Segment Start: TASK DATA

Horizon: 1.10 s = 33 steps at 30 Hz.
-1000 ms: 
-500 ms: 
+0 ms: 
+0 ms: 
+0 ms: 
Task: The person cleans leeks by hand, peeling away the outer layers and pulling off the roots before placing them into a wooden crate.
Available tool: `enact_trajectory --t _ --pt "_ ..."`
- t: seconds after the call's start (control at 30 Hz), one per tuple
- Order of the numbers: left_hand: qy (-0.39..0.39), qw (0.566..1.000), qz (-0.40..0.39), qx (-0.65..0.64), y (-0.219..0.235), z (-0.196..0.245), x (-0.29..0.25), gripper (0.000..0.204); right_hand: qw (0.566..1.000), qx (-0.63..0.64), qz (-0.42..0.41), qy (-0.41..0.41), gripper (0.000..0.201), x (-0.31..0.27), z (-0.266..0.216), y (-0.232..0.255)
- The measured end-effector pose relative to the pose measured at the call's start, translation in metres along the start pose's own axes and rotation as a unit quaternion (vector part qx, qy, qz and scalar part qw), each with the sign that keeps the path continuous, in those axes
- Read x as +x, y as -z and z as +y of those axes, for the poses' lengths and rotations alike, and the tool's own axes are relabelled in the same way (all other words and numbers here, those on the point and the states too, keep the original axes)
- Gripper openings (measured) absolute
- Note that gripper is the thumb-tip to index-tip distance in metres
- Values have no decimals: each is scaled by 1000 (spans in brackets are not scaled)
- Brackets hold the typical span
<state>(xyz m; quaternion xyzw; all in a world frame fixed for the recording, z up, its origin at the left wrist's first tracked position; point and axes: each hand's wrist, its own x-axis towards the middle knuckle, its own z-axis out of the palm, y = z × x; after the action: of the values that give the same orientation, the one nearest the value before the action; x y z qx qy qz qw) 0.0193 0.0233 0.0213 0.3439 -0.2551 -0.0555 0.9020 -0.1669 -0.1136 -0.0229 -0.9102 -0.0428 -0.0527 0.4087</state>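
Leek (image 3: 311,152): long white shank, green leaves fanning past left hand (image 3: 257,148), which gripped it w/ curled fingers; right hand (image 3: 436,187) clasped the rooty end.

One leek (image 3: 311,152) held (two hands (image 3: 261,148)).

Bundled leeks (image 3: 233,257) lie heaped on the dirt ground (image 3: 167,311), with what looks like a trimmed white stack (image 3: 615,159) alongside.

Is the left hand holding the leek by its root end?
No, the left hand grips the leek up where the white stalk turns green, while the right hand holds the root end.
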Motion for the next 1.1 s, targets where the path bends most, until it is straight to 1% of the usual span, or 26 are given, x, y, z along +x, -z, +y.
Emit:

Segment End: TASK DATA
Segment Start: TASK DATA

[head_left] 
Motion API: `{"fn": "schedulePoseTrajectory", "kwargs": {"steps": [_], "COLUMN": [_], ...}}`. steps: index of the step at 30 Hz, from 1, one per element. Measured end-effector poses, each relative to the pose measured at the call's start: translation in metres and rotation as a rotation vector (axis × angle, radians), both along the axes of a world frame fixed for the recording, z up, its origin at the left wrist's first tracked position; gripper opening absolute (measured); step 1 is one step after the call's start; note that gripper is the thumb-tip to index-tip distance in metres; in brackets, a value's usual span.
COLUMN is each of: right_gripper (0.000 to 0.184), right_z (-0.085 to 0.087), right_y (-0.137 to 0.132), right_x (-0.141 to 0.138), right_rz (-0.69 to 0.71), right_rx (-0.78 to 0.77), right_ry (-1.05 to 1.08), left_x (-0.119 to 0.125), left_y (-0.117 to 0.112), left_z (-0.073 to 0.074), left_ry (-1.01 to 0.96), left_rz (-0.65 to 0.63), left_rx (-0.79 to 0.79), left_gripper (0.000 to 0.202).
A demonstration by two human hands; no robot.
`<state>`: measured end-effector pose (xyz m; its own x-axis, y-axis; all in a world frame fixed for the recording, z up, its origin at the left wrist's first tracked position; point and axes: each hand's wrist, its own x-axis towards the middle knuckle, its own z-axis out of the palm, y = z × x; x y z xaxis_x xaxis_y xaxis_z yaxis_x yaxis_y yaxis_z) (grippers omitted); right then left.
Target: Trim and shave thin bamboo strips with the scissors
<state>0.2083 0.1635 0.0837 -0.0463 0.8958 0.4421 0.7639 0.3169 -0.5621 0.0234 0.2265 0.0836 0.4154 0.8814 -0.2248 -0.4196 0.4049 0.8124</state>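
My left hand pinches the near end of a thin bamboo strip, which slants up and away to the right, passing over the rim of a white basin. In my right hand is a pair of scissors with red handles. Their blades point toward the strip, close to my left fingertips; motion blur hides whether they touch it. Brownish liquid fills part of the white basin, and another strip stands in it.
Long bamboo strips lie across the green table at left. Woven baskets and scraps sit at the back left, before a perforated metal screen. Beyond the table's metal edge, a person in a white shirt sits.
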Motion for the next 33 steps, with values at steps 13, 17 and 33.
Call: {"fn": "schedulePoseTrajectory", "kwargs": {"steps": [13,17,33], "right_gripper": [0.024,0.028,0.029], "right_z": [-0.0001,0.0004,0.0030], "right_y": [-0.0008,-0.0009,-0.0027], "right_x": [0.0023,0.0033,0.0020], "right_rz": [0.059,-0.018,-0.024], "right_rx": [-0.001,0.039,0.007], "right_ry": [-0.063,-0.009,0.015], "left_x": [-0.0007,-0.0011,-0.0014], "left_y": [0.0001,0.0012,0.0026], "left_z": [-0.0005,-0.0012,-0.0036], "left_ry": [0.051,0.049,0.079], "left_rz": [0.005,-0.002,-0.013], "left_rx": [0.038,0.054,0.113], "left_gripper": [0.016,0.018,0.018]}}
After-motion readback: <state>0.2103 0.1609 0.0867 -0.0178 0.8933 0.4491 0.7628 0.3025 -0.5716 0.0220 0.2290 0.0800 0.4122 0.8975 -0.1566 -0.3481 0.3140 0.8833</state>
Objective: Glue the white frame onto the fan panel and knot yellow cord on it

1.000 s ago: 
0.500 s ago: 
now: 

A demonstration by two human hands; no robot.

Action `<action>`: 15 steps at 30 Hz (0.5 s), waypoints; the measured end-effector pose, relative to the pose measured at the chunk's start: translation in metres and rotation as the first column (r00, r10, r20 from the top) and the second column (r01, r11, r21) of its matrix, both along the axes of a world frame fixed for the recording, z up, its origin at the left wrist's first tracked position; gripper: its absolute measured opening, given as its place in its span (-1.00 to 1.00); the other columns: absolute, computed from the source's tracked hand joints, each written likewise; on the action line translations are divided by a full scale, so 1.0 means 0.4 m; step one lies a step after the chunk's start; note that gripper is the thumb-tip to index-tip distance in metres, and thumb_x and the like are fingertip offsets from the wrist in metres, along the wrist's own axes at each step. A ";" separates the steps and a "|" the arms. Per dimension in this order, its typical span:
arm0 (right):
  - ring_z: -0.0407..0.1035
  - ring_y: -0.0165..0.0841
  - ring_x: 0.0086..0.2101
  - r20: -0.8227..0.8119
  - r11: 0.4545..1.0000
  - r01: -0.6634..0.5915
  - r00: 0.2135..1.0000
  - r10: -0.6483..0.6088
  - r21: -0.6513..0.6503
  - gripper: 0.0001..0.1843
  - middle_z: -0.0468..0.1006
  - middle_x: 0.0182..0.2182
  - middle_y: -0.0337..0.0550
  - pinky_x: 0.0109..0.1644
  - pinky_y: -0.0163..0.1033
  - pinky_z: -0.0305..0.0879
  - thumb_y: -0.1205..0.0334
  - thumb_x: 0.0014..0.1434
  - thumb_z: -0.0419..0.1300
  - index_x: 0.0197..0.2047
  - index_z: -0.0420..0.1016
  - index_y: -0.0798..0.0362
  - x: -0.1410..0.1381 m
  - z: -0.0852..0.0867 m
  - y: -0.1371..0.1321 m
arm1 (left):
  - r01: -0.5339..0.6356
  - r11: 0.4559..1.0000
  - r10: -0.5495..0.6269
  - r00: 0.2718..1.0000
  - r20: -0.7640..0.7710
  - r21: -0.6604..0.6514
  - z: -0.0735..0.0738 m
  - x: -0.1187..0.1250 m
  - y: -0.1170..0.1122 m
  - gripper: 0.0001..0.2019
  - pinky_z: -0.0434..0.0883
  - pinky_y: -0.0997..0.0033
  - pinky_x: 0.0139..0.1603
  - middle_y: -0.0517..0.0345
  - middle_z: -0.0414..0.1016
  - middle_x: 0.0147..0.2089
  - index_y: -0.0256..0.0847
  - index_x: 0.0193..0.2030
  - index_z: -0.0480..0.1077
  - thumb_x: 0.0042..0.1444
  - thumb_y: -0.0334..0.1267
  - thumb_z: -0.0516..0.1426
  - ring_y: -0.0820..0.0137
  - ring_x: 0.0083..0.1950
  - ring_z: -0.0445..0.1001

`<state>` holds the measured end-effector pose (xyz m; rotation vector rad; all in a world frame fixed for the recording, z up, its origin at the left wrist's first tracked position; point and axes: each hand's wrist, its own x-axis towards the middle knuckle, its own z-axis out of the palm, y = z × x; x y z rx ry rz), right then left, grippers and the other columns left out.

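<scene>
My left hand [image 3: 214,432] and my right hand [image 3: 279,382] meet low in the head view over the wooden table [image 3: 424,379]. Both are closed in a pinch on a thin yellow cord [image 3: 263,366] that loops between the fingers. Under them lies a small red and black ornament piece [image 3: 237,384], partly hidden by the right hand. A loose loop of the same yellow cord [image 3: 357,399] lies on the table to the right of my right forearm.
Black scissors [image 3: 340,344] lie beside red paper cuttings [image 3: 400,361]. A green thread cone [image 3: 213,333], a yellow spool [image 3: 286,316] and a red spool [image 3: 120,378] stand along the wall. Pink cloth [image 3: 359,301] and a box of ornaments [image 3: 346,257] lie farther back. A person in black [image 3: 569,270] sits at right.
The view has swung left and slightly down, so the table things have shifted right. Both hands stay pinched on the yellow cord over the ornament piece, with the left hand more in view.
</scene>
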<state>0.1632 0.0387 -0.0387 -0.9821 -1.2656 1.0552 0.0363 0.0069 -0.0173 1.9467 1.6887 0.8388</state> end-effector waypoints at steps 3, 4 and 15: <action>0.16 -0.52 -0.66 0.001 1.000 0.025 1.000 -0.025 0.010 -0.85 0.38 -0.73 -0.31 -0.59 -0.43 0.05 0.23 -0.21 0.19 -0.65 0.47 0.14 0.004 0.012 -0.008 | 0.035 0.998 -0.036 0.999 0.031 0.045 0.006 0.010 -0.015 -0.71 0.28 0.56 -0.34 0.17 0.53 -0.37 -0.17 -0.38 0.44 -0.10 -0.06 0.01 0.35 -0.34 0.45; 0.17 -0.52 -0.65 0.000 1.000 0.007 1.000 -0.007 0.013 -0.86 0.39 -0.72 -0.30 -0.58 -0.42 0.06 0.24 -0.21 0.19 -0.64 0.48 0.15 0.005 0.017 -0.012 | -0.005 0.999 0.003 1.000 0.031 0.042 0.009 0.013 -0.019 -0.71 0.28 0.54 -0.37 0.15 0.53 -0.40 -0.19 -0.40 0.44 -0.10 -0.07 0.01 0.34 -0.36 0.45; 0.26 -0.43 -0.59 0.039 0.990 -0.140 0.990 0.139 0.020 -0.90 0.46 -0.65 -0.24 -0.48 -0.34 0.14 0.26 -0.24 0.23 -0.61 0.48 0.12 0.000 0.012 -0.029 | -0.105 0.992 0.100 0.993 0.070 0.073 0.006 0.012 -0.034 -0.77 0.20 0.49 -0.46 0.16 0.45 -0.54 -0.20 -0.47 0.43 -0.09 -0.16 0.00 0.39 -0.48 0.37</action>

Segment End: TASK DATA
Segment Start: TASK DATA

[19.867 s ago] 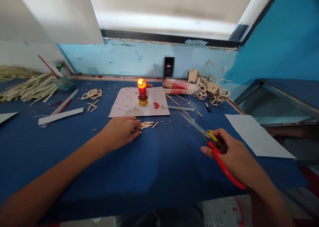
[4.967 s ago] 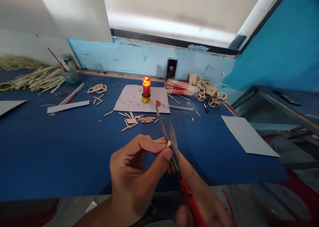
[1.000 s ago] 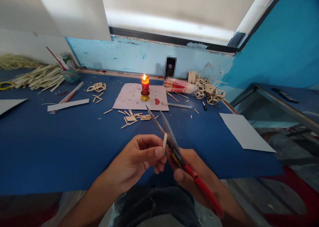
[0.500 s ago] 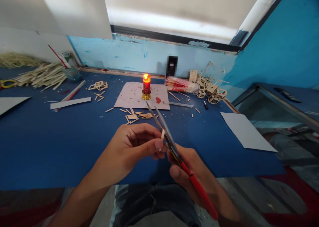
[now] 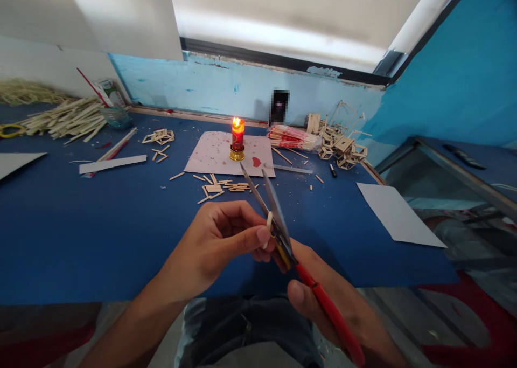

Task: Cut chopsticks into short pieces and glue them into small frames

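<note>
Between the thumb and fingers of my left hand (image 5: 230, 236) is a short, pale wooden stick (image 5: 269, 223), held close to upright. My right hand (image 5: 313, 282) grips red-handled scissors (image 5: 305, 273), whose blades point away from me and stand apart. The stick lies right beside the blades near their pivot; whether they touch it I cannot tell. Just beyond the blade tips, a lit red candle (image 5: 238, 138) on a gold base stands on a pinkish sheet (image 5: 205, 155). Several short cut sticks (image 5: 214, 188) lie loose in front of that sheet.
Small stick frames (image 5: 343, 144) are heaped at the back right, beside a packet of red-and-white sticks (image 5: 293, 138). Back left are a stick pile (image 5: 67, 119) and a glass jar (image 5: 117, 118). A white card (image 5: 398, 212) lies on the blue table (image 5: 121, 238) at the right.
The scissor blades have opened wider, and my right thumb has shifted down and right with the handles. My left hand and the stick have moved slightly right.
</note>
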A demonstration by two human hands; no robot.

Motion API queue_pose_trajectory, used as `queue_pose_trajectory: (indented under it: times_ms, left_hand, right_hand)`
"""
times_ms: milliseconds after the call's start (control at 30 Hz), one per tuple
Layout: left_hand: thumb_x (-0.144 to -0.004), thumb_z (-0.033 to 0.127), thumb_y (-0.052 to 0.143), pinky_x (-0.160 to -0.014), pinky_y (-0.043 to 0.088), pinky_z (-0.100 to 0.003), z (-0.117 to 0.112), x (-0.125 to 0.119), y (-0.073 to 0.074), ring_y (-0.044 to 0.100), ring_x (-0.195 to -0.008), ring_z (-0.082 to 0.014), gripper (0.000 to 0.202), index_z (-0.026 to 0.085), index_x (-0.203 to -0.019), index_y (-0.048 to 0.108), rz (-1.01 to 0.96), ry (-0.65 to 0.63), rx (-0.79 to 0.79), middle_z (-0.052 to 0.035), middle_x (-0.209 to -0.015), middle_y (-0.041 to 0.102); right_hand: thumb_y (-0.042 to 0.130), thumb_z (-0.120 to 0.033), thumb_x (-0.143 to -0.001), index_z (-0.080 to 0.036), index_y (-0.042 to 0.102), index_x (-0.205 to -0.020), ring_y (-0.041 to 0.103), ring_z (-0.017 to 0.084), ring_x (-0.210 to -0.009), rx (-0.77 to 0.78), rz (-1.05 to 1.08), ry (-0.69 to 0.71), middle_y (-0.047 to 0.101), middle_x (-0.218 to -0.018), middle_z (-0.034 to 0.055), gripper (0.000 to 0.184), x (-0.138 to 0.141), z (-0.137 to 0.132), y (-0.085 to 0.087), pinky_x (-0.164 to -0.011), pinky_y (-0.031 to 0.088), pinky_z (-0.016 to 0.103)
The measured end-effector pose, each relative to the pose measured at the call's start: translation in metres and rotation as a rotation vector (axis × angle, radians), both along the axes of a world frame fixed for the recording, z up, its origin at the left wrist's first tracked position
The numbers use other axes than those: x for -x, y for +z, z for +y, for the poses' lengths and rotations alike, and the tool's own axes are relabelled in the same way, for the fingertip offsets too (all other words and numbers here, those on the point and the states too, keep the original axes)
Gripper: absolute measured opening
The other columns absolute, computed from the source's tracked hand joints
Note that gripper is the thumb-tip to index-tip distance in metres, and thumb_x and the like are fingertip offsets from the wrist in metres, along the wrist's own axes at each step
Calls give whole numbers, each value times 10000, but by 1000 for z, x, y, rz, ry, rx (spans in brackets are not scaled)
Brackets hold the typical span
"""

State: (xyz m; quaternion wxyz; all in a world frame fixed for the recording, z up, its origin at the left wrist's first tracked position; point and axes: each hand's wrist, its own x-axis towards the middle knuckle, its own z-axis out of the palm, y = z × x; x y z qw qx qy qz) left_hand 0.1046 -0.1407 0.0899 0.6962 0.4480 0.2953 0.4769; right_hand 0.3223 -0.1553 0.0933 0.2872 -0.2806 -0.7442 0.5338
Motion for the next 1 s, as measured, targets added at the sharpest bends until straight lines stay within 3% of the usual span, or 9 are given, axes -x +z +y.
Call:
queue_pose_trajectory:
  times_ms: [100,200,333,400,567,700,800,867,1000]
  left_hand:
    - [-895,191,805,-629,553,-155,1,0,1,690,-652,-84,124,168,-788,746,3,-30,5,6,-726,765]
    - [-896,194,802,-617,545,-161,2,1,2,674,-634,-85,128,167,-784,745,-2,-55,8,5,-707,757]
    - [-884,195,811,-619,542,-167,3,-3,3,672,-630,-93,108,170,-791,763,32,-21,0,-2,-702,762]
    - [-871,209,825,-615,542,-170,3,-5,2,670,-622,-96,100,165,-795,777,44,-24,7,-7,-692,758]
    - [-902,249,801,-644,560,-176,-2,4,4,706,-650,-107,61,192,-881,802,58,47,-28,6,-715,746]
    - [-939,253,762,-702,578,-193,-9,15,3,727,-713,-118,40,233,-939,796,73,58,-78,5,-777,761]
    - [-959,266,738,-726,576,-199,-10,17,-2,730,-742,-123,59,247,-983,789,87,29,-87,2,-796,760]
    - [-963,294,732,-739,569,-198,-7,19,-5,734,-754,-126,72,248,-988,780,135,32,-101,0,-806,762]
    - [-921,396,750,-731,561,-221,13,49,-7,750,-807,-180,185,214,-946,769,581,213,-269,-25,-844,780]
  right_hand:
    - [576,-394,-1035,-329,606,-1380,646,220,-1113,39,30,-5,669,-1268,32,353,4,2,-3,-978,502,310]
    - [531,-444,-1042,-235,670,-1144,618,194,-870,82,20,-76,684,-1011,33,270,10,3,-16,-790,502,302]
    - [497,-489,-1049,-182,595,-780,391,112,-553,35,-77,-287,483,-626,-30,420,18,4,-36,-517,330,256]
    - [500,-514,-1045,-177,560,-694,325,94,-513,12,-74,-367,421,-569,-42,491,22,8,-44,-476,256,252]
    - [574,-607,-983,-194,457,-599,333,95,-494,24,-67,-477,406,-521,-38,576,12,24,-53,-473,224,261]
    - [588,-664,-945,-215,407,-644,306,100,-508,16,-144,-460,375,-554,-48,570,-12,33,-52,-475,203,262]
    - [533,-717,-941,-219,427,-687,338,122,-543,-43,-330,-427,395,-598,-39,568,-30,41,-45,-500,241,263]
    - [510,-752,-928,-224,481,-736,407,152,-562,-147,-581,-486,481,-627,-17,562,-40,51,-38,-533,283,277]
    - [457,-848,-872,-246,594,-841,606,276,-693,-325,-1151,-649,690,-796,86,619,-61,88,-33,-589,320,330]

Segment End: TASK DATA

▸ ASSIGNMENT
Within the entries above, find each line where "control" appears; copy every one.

▸ ANSWER
- t: seconds after the call's start (control at 30 Hz), one per tuple
times_ms: milliseconds after the call's start (control at 30 Hz), one per tuple

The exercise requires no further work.